É necessário que o motorista tenha a CNH e o CRLV-e em mãos?
Atualmente, a exigência não se limita mais ao papel tradicional. A CNH pode ser apresentada na forma digital, e o CRLV-e foi criado como um documento eletrônico autorizado para fins de fiscalização. Ademais, a própria interpretação aplicada no sistema de trânsito admite a dispensa do porte em casos onde o agente consegue confirmar a regularidade do motorista e do veículo por meio do sistema informatizado.
Na prática, isso indica que o problema real não está apenas em esquecer “os documentos”, mas em falhar em mostrar uma prova válida de habilitação e licenciamento quando solicitado. Se o celular estiver descarregado, o aplicativo não abrir ou a consulta não for viável, a situação pode se tornar complicada.
Quais são as consequências de não apresentar a CNH?
O CTB mantém a obrigatoriedade de que o condutor esteja habilitado e consiga comprovar essa condição. As diretrizes legislativas e técnicas definem que a CNH ou Permissão para Dirigir é um documento que deve ser levado, embora sua apresentação física possa ser dispensada se a fiscalização confirmar a habilitação através do sistema.
Dessa forma, esquecer a CNH não implica automaticamente em dirigir sem habilitação, mas poderá gerar inconvenientes se não for possível validar a informação durante a abordagem. O fator determinante passa a ser a capacidade de comprovar, de forma imediata, a regularidade do motorista.
Por que o CRLV-e está em destaque na fiscalização?
O CRLV permanece como a prova de que o veículo está devidamente licenciado, e atualmente existe oficialmente em formato digital. A Lei 14.071/2020 instituiu a emissão do certificado de licenciamento anual em formato eletrônico, e a Resolução Contran 809/2020 regulamentou os requisitos desse documento.
Esse aspecto é especialmente importante, pois não é suficiente apenas ter o documento. O veículo deve estar efetivamente licenciado. Órgãos de trânsito estaduais ressaltam que circular sem o licenciamento regular configura uma infração gravíssima, resultando em multa, sete pontos na CNH e a remoção do veículo até a sua regularização.
Devem os motoristas levar versões impressas ou podem utilizar apenas as digitais?
Ambas as formas são aceitas.
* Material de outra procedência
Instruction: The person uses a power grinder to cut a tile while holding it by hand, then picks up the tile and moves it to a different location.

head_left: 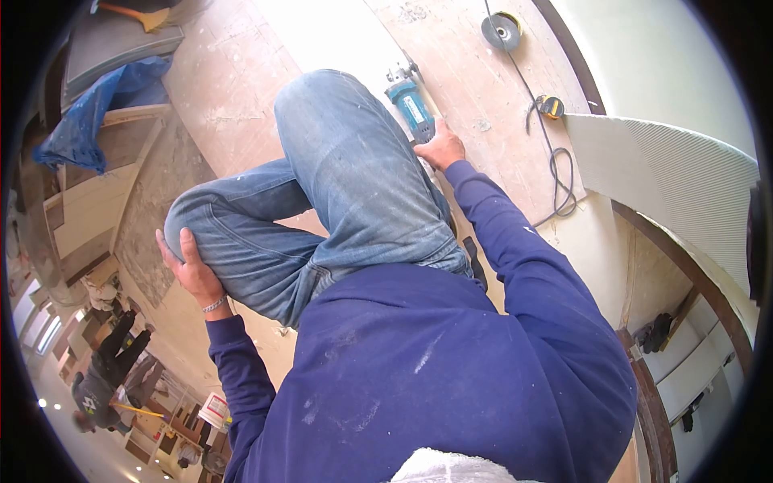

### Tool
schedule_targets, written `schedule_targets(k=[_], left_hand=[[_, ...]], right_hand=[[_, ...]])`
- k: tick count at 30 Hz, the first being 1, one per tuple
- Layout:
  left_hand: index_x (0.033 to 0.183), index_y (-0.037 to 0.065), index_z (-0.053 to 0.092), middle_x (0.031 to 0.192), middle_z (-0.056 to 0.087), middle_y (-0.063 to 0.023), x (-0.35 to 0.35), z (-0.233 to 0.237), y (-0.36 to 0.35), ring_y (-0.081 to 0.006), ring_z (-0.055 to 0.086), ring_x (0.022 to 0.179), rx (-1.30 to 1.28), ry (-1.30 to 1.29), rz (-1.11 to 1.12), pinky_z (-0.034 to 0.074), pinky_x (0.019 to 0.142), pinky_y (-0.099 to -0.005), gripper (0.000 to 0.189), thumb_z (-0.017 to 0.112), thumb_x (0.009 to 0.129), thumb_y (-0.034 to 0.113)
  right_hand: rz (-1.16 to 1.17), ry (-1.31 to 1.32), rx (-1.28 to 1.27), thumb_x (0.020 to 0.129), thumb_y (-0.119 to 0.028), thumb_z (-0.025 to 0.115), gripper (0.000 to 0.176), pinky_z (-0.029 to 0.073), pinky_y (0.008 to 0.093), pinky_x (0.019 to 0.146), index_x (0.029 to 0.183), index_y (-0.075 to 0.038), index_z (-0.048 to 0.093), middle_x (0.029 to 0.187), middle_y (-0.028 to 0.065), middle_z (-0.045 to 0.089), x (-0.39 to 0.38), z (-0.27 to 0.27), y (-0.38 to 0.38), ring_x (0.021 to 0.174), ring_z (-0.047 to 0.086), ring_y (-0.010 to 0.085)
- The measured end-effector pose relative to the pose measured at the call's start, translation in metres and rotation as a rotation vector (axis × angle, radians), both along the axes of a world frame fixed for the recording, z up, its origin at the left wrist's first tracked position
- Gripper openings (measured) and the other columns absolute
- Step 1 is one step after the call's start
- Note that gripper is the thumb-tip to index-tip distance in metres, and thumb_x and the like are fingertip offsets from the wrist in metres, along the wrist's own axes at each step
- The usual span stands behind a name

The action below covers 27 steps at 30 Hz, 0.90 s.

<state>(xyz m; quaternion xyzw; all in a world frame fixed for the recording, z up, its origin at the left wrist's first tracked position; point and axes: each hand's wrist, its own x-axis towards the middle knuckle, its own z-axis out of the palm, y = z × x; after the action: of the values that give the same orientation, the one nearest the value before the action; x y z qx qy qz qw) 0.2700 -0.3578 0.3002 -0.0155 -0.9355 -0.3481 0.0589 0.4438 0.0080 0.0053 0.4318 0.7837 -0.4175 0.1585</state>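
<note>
My right hand [442,148] is closed round the rear end of a teal power tool [413,110]. The tool has a pale label on its body and a metal head at its far end; its exact kind is hard to tell. It lies along the right edge of a long white board [326,32], beside my raised knee. My left hand [196,270] rests on my other knee, thumb apart from the fingers, holding nothing. Part of the board is hidden behind my jeans [346,161].
A dark round disc [501,32], a yellow tape measure [551,107] and a looped black cable [561,183] lie to the right. Curved ribbed panelling [676,173] borders that side. Blue plastic sheeting [101,121] hangs at left. Another person [105,382] is farther off, lower left.
</note>
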Motion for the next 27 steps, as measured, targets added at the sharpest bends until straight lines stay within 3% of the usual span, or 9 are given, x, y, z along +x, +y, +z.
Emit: schedule_targets(k=[3, 6, 12, 25, 27], left_hand=[[0.151, -0.007, 0.035, 0.155, 0.037, -0.0226, -0.001, 0.0, -0.001, -0.0299, 0.036, 0.143, 0.023, -0.007, -0.008, 0.025, 0.119, -0.0385, 0.079, 0.061, 0.098, 0.046], [0.152, -0.006, 0.035, 0.153, 0.04, -0.0207, 0.0, 0.0, 0.0, -0.026, 0.042, 0.136, 0.004, 0.008, 0.0, 0.031, 0.116, -0.0356, 0.081, 0.062, 0.097, 0.046], [0.151, -0.006, 0.035, 0.155, 0.036, -0.0225, 0.002, 0.002, 0.004, -0.0298, 0.036, 0.143, 0.019, -0.01, 0.001, 0.025, 0.119, -0.0387, 0.08, 0.061, 0.098, 0.047], [0.151, -0.007, 0.035, 0.156, 0.037, -0.0226, 0.0, 0.001, 0.0, -0.0299, 0.035, 0.143, 0.021, -0.002, -0.011, 0.025, 0.119, -0.0389, 0.08, 0.061, 0.098, 0.047], [0.152, -0.007, 0.034, 0.154, 0.039, -0.0207, 0.0, 0.0, -0.001, -0.0267, 0.041, 0.138, 0.007, 0.012, -0.012, 0.029, 0.117, -0.0358, 0.081, 0.061, 0.097, 0.047]], right_hand=[[0.01, -0.013, -0.014, 0.066, -0.04, 0.077, 0.097, 0.051, 0.0443, 0.098, 0.147, -0.005, 0.039, 0.119, 0.0269, 0.067, 0.001, 0.002, 0.0, 0.111, 0.066, 0.0401], [0.011, -0.01, -0.013, 0.066, -0.04, 0.078, 0.097, 0.051, 0.0444, 0.098, 0.147, -0.005, 0.039, 0.119, 0.0269, 0.067, 0.002, 0.003, 0.0, 0.111, 0.066, 0.0403], [0.012, 0.001, 0.004, 0.066, -0.039, 0.074, 0.094, 0.051, 0.0447, 0.097, 0.146, -0.005, 0.039, 0.117, 0.0277, 0.067, 0.006, 0.005, -0.001, 0.11, 0.066, 0.0415], [0.014, -0.01, -0.017, 0.067, -0.045, 0.074, 0.096, 0.051, 0.0456, 0.097, 0.147, -0.005, 0.038, 0.119, 0.0279, 0.066, 0.012, 0.01, -0.002, 0.111, 0.065, 0.0416], [0.014, -0.032, -0.026, 0.067, -0.046, 0.075, 0.096, 0.051, 0.0459, 0.097, 0.147, -0.006, 0.039, 0.12, 0.0277, 0.066, 0.013, 0.01, -0.002, 0.112, 0.065, 0.0419]])
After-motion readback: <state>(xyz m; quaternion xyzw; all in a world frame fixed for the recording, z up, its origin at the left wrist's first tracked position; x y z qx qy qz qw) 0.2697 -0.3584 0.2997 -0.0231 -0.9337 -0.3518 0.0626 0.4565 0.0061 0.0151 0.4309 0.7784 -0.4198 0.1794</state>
Diversos órgãos de trânsito informam que tanto a CNH quanto o CRLV-e podem ser utilizados em formato impresso ou digital, acessíveis pelo aplicativo Carteira Digital de Trânsito. Isso oferece mais flexibilidade para os motoristas, mas também demanda atenção em relação à bateria, ao acesso ao dispositivo e ao correto funcionamento do aplicativo.
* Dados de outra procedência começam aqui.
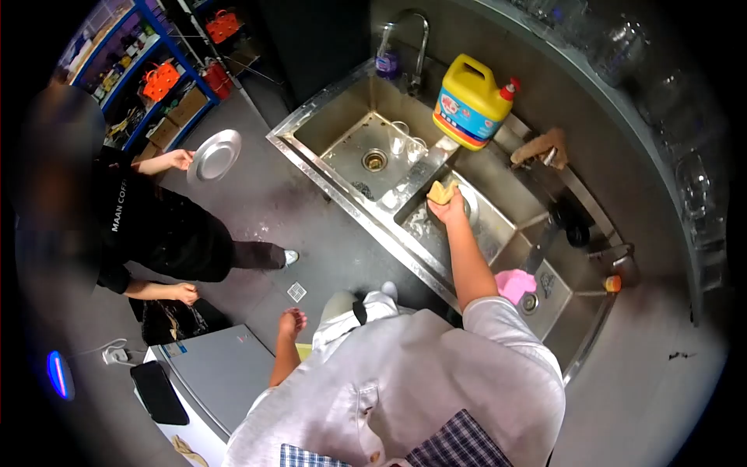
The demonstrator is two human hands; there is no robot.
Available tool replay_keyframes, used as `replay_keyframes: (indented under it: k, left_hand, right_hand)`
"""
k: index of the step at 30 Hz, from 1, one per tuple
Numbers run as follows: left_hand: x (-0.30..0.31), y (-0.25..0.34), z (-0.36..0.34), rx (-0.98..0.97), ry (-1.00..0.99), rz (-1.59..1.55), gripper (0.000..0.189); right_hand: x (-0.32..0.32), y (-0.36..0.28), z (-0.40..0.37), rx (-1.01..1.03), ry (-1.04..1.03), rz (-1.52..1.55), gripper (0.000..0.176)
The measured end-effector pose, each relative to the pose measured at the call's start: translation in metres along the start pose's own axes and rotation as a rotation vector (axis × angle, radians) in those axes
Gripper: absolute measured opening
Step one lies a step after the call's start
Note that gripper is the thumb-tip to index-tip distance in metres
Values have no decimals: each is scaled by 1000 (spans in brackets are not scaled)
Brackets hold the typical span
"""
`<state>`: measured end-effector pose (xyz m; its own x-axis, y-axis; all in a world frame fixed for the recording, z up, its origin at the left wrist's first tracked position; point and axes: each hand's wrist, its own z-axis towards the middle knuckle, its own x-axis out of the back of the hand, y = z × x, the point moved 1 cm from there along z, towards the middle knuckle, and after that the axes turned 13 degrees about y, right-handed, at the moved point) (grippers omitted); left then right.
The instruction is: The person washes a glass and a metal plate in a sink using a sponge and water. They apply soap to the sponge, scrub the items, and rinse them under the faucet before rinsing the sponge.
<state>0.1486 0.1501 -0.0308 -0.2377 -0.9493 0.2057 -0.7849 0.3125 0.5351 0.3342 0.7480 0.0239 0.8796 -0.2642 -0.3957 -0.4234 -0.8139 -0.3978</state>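
My right hand (446, 208) reaches over the middle sink basin (490, 220) with its fingers closed on a yellow sponge (441, 192). Just beside those fingers, a round pale dish (470, 204) lies partly hidden behind the hand. My left hand (292, 321) hangs low at my side, away from the sink, its fingers loosely curled and apart with nothing visible in them. Pink cloth or plastic (514, 286) lies in the right basin, near my right forearm.
A large yellow detergent jug (473, 101) stands behind the basins. Glasses (398, 138) sit in the left basin under the faucet (416, 74). At left, another person holds a metal plate (215, 156). A phone (159, 393) lies on a white appliance (210, 370). Glassware lines an upper shelf.
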Motion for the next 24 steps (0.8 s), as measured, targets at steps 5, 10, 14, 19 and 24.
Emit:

Do ponto de vista prático, isso significa que a versão digital facilita a vida de muitos, mas não elimina completamente o risco de imprevistos. Se a validação falhar e não houver acesso ao sistema, a abordagem pode gerar complicações e problemas administrativos.
Como evitar multas e aborrecimentos de forma eficaz?
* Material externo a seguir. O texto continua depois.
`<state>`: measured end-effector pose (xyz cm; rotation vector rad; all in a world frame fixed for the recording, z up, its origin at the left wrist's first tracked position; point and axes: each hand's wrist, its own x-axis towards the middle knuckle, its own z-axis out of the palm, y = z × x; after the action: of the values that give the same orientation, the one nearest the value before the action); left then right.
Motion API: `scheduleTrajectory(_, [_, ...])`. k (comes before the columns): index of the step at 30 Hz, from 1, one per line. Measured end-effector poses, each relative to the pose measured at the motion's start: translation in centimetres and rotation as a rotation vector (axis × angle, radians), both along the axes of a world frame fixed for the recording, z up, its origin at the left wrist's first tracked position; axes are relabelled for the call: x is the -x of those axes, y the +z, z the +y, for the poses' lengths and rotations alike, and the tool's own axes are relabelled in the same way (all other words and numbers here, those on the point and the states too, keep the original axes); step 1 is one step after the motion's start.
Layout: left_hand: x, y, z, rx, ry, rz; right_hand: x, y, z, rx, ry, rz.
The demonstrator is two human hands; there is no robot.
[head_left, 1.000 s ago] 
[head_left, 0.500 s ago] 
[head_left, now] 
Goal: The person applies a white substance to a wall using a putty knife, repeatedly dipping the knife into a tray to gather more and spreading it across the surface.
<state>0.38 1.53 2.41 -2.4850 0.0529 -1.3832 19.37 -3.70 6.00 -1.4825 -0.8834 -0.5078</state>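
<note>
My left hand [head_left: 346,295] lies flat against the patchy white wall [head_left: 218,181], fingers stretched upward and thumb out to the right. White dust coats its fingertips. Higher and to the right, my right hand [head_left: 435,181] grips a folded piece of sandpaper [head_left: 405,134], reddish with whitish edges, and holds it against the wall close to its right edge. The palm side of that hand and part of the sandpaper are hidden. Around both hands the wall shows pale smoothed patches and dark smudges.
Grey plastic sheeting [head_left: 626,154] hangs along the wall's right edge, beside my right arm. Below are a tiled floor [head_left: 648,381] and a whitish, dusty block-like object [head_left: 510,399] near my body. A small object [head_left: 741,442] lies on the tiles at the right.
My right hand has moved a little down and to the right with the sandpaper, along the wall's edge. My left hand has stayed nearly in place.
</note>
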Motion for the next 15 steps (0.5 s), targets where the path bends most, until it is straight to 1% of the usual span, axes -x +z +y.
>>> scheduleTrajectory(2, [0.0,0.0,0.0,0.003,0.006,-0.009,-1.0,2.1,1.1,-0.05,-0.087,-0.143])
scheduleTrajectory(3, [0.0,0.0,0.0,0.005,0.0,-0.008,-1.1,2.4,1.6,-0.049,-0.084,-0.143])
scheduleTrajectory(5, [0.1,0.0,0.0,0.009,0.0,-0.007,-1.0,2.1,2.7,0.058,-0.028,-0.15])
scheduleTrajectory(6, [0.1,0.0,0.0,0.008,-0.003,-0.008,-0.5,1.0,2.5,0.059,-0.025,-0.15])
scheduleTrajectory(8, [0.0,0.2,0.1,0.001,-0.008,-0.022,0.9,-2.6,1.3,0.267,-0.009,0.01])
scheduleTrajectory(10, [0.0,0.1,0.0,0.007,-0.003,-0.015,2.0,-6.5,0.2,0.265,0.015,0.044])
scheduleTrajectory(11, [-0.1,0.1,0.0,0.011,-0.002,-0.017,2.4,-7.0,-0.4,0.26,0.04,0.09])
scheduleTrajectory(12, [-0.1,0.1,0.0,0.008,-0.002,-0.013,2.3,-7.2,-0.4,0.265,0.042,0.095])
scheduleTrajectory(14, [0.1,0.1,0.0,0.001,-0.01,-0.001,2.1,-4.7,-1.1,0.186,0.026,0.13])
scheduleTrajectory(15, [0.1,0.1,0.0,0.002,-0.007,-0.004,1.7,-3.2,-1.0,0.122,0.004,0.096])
A melhor estratégia é manter a CNH e o CRLV-e sempre acessíveis, verificar se o veículo está devidamente licenciado e não contar apenas com a sorte de que o sistema esteja disponível durante a fiscalização. Dada a aceitação de documentos digitais pela legislação, a circulação do motorista se torna mais prática, mas ainda é fundamental garantir a apresentação válida da documentação quando solicitada.
Em resumo, a atenção mais significativa deve estar na certeza de que se possui a comprovação da habilitação e do licenciamento. Com a CNH e o CRLV-e em dia, seja no celular ou em formato impresso, o condutor minimiza substancialmente o risco de autuação e evita complicações em uma simples abordagem no trânsito.